After the analysis of qualitative variables, those that showed statistical significance were identified: time_minute, fee, average_time, total_distance_origin_to_destination, total_distance_to_origin, max_rank, max_route_lag, region, modal, worker_type, shift, segmentation, route_state e route_model.

Outlier analysis

The route database is characterized by a large dispersion, which can negatively affect different stages of the process, such as clustering, sampling, and modeling. To minimize the impact of the high data variability and reduce possible errors, an analysis of outlier values was performed, using the z-score formula

$$\begin{aligned} z = \frac{x - \mu }{\sigma }. \end{aligned}$$
(1)

To apply the z-score formula (Wang et al.23), it was necessary to center the data with a mean of zero and set the standard deviation to 1. In this way, any value above or below this threshold is considered an outlier and can be identified. After identifying these outlier values, they were removed from the database to ensure that subsequent analyses would be less influenced by discrepant values.

Sampling

During the exploratory analysis process, it was possible to identify an imbalance in the data, as the claims database had a reduced number of records compared to the routes database without claims occurrences, which was quite extensive. Therefore, situations may occur where studying the entire population in analysis (i.e., the database of routes without claims) becomes unfeasible or undesirable, making it necessary to extract a representative subset of the population, known as a sample. Sampling is crucial to ensure the representativeness of the results obtained, which, through appropriate statistical procedures, can be used to infer, generalize or draw conclusions about the population in question. Due to limited computational resources and the evident imbalance in the data, which implies variability in the observed events, an Undersampling technique was used.

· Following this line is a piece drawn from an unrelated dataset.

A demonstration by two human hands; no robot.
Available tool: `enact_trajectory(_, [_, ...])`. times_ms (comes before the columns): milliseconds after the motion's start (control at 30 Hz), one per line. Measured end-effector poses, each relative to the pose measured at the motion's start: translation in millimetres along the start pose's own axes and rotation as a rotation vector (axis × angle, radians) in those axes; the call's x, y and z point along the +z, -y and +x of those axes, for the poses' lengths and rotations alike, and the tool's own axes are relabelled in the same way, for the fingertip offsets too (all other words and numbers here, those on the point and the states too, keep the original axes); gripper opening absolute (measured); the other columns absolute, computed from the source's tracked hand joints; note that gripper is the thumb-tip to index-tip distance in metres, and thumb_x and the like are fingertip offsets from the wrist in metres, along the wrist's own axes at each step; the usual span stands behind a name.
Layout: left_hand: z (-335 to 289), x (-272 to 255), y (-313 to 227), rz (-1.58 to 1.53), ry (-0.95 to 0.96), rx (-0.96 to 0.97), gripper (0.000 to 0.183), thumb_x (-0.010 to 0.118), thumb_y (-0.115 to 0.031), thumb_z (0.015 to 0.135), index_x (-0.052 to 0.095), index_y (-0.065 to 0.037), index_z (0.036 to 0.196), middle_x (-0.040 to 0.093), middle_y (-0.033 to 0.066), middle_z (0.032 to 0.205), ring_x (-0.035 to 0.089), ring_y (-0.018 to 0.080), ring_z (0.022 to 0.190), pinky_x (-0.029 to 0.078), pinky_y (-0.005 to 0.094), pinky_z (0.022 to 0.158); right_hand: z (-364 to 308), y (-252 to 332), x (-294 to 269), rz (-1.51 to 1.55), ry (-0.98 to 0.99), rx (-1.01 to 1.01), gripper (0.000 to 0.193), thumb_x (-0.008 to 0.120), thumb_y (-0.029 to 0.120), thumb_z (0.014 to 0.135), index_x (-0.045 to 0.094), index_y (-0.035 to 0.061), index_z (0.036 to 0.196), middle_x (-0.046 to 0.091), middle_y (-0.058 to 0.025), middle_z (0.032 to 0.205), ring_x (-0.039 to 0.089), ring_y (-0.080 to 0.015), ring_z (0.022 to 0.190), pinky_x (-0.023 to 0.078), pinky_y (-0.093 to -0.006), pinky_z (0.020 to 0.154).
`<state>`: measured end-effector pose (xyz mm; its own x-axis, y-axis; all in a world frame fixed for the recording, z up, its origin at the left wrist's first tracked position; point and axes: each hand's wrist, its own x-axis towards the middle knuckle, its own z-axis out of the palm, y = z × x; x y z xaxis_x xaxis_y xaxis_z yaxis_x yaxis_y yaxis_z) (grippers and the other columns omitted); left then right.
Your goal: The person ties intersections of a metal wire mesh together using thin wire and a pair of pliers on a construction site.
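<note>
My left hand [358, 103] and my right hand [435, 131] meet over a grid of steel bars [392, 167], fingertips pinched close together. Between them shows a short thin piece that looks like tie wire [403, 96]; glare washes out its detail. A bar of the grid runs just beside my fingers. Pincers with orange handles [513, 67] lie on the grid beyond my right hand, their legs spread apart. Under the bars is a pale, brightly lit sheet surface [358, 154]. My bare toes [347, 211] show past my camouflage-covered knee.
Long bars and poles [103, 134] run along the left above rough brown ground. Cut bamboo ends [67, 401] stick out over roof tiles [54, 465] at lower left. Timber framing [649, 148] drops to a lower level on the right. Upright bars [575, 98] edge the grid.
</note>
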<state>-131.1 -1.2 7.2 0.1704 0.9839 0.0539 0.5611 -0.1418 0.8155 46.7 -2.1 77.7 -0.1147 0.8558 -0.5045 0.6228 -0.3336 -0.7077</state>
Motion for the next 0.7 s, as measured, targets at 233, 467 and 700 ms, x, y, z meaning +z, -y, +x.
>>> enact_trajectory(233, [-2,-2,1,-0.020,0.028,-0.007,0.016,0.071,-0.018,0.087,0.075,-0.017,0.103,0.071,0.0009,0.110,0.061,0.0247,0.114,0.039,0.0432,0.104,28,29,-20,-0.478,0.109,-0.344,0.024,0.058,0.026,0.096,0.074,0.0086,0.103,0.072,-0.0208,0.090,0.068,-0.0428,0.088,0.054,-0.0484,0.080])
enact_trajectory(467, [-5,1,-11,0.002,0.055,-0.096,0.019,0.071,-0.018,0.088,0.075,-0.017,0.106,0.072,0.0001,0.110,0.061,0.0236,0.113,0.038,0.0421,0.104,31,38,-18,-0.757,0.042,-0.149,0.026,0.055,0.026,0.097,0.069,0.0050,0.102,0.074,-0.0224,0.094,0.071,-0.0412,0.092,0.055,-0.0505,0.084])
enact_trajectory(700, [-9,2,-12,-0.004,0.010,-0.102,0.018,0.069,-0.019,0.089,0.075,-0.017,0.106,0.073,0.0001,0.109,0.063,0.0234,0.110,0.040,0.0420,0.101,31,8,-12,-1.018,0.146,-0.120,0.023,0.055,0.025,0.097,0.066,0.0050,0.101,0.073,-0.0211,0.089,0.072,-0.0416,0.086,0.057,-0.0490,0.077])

Undersampling is a method used to deal with class imbalance in which the majority class is reduced to lessen the disparity between categories. Due to limitations in Spark’s Mlib library, a tool commonly used in the company, it was necessary to use a concept similar to the Nearest Neighbor Rule Undersampling algorithm (see, Chawla et al.24, for a detailed discussion). The Nearest Neighbor Rule Undersampling (NNRU) algorithm is an undersampling technique that aims to balance imbalanced classes in a dataset. The algorithm is based on the concept that similar examples tend to belong to the same class and the process involves identifying examples from the majority class that have one or more close neighbors in the minority class, i.e., examples from the minority class that are close to examples from the majority class. Then, the examples from the majority class are removed until the number of examples in both classes is balanced.

Based on the NNRU algorithm’s premise, the unsupervised K-means method was used. This algorithm sets random centroids and calculates the distance of data points in relation to these centroids. Points are grouped into clusters based on the shortest distances to the centroids. As the groups formed by clustering have similarities, reducing information in these groups results in minimal information loss, as a group summarizes the necessary information it can add to the study.

After clustering, another sampling technique called ”stratified sampling” was used (see, Lohr25, for a detailed discussion). In this type of sampling, the heterogeneous population is divided into homogeneous subpopulations or strata (like the clusters formed in the clustering using k-means). In each stratum, a sample is drawn. The number of strata is initially defined, and the size of each one is obtained. Next, the number of elements to be drawn from the subpopulation of each stratum is specified, which can be uniform or proportional allocation.

Clustering and data balancing

In the available data set, there are about 27 million routes without claims and only 396 routes with claims, indicating a problematic class imbalance. This situation is common in classification problems, in which the classes are not equally represented. Although most classification data sets have a small difference in the number of instances in each class, in some cases, imbalance is expected.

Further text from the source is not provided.